What does this specter mean for the place of the novel in auditory cultural studies? Conrad destabilizes the white reader’s claim to “encountering” a world at a distance through the inner voice, a voice that is supposedly spontaneous, close and natural. The novel is also a technology of voices, but in this case, rather than bringing the other close, these vocal fragments mark an important place for distance. Conrad wrote Almayer’s Folly during his last journey as a merchant marine. Remarkably, one of few drafts of a letter home from that trip in Polish survives on a verso page of the manuscript. That material manuscript is too a space of difference—voices within voices, languages within languages, voices recorded but also obscured. The “sinister resonance” is one name for this founding disparity in the novel as an act of communication.

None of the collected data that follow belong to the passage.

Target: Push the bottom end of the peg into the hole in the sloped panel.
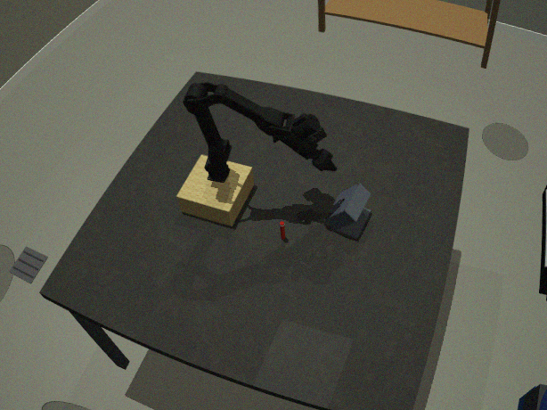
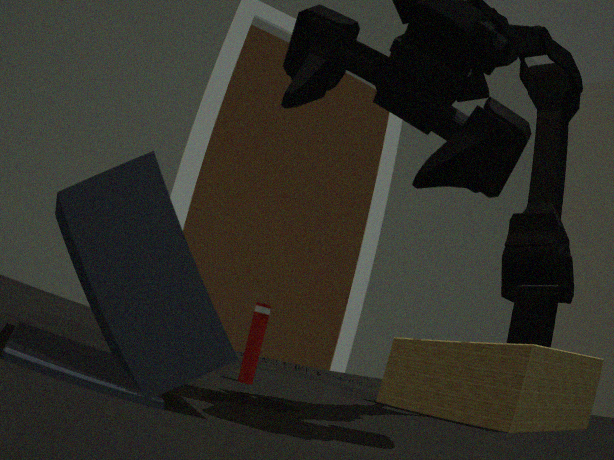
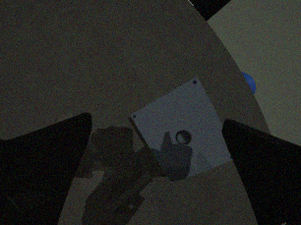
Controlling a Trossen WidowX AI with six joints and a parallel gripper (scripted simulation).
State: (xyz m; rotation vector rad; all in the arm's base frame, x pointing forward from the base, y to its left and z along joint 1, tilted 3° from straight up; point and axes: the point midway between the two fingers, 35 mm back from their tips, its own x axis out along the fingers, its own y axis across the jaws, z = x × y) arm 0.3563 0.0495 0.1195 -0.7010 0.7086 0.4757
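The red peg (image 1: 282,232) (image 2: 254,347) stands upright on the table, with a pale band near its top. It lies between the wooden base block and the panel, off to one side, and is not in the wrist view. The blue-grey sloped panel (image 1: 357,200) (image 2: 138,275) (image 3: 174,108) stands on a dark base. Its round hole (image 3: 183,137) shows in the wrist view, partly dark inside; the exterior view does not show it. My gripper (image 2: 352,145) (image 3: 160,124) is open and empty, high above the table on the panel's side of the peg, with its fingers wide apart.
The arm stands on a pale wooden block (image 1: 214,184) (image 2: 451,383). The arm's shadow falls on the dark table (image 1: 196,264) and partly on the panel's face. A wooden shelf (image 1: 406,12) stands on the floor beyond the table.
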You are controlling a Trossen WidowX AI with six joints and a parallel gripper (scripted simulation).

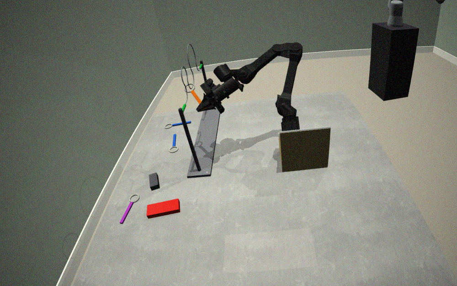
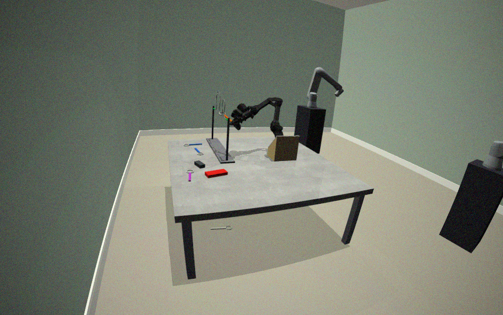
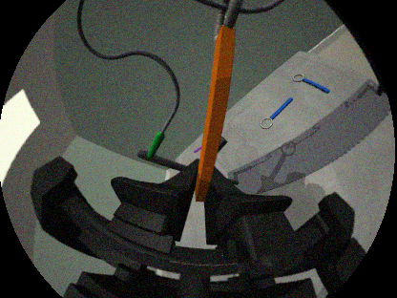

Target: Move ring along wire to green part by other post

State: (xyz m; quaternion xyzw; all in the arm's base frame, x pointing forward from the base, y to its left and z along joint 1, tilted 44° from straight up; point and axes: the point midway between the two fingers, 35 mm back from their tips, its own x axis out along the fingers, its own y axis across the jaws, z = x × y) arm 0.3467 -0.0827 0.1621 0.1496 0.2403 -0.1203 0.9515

Julie Beth Napolin is Assistant Professor of Literary Studies at The New School, a musician, and radio producer. She received a PhD in Rhetoric from the University of California, Berkeley. Her work participates in the fields of sound studies, literary modernism and aesthetic philosophy, asking what practices and philosophies of listening can tell us about the novel as form. She served as Associate Editor of Digital Yoknapatawpha and is writing a book manuscript on listening, race, and memory in the works of Conrad, Du Bois, and Faulkner titled The Fact of Resonance. Her work has appeared in qui parle, Fifty Years After Faulkner (ed. Jay Watson and Ann Abadie), and Vibratory Modernism (ed. Shelley Trower and Anthony Enns).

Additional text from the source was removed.